17. A method of protecting a structure by use of a lock system comprising:

(a) coupling a passive lock device to a structure for protecting the structure;

(b) wirelessly transmitting at least one radio frequency signal from a remote actuating key device which includes a portable member;

(c) receiving said at least one radio frequency signal by a control circuit of said passive lock device for electrically powering said control circuit;

(c) determining, by said control circuit, if said at least one radio frequency signal is appropriate to unlock said passive lock device, and generating a trigger signal, by said control circuit, for receipt by an actuatable trigger mechanism coupled to said control circuit if said at least one radio frequency signal is determined appropriate and not generating said trigger signal if said at least one radio frequency signal is determined not appropriate by said control circuit;

(e) enabling said lock device to be unlocked by said trigger mechanism when said trigger signal is received by said trigger mechanism; and

(f) communicating, by said remote actuating key device, with a computer network via a wireless communication network.

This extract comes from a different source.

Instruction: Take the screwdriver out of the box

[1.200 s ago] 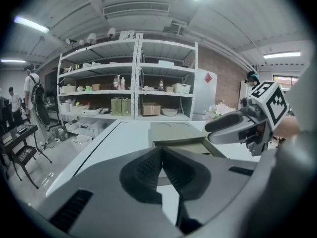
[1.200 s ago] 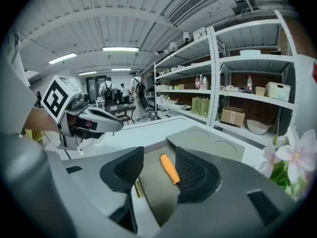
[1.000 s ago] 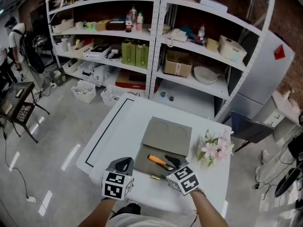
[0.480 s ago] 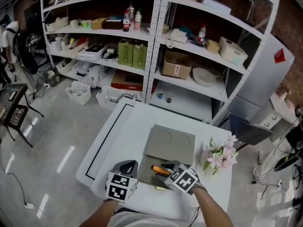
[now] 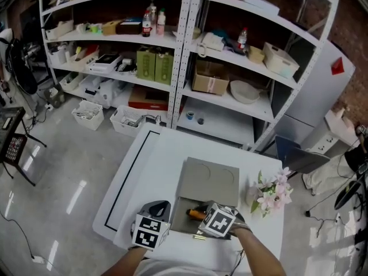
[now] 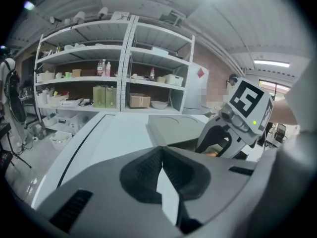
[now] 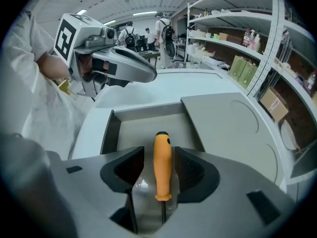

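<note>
The right gripper (image 7: pixel 159 151) has dropped into the open grey box (image 7: pixel 138 128), jaws apart astride the orange-handled screwdriver (image 7: pixel 162 170), so only clamping and lifting remain; the left gripper (image 6: pixel 161 155) rests with jaws together.

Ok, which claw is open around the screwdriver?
The right claw: its jaws straddle the orange screwdriver in the box. The left claw is shut, empty.

Open grey box (image 5: pixel 210 180) on the white table (image 5: pixel 155 165), orange-handled screwdriver (image 7: pixel 162 165) inside it, between the right gripper's (image 7: pixel 160 155) jaws. Pink flowers (image 5: pixel 273 191) right of the box, left gripper (image 5: pixel 156 211) just left, white metal shelves (image 5: pixel 190 50) behind.
</note>
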Tool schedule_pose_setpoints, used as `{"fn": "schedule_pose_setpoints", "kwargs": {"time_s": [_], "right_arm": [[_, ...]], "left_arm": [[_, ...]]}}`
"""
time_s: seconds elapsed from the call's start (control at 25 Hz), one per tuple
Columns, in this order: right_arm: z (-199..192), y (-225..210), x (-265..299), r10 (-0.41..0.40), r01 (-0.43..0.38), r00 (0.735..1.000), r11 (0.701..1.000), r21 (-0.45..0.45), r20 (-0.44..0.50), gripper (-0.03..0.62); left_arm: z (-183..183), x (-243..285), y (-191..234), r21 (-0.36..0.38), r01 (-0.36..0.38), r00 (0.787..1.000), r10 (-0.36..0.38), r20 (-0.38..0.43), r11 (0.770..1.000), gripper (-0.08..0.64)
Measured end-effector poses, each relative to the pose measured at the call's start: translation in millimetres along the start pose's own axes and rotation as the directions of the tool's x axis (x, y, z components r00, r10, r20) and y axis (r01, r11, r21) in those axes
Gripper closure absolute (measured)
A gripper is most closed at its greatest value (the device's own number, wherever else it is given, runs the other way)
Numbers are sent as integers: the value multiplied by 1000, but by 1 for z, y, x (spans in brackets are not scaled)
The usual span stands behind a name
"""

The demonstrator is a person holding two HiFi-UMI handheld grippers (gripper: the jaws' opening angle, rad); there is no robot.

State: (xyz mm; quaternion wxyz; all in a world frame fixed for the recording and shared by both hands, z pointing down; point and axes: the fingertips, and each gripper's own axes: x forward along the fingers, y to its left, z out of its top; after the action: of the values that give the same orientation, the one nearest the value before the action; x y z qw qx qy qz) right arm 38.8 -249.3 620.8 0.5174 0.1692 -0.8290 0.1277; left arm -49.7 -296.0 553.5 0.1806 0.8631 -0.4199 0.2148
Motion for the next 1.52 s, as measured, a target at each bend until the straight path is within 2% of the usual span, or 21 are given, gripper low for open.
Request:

18. The method of claim 17 wherein said key device is enabled or disabled upon receipt of an appropriate communication received from said computer network.

19. The method of claim 17 wherein said key device is enabled or disabled by a user who makes an entry of an appropriate code through a user interface of said key device.

20. The method of claim 18 wherein said code required of the user is varied in accordance with an algorithm stored with said key device.

21. The method of claim 18 wherein said code required of the user is varied in accordance with an appropriate communication from said computer network.

22. The method of claim 18 wherein said computer network issues a communication to enable or disable said key device based at least in part upon an outcome of a dialogue between said key device and said computer network, and wherein said key device is arranged to facilitate said dialogue.

23. The method of claim 17 wherein said control circuit makes inquiries of said key device whereby said lock device may authenticate an identity or authority of said key device in order to determine if said at least one signal is appropriate to unlock said lock device.

24. The method of claim 23 wherein said key device communicates with said computer network to obtain required responses to inquiries made by said lock device.

25. The method of claim 24 wherein said key device provides a communication channel and whereby a dialogue occurs between said lock device and said computer network in which messages between said lock device and said computer network are relayed by said key device.

26. The method claim 25 wherein said dialogue between said lock device and said computer network are encrypted for preventing interception by said key device or other message relaying devices.

27. The method of claim 17 wherein a code required of said key device to unlock said lock device is varied in accordance with an algorithm stored within said lock device.

28. The method of claim 27 wherein said algorithm makes use of a variable selected from the group consisting of:

(a) a date;

(b) a time;

(c) a provenance of said lock device;

(d) a provenance of said key device;

(e) a random number;

(f) a serial number of the lock device; and

(g) a serial number of said key device.

29. The method of claim 17 wherein said key device monitors the relocking of the lock device by:

(a) recording when said lock device has been unlocked;

(b) recording when said lock device is later relocked;

(c) recording an error or activating an alarm whenever a period of time between unlocking and locking of said locking device exceeds a predetermined period of time.

30. The method of claim 17 wherein said control circuit uses a matrix of permission criteria when determining if said signal is appropriate, said control circuit permitting a second key device to gain access to said lock device using a second signal different from said at least one radio frequency signal.

31. The method of claim 17 wherein said control circuit uses a provenance of said key device to determine if said signal is appropriate.

32. The method of claim 17 wherein said control circuit uses a provenance of said lock device to determine if said signal is appropriate.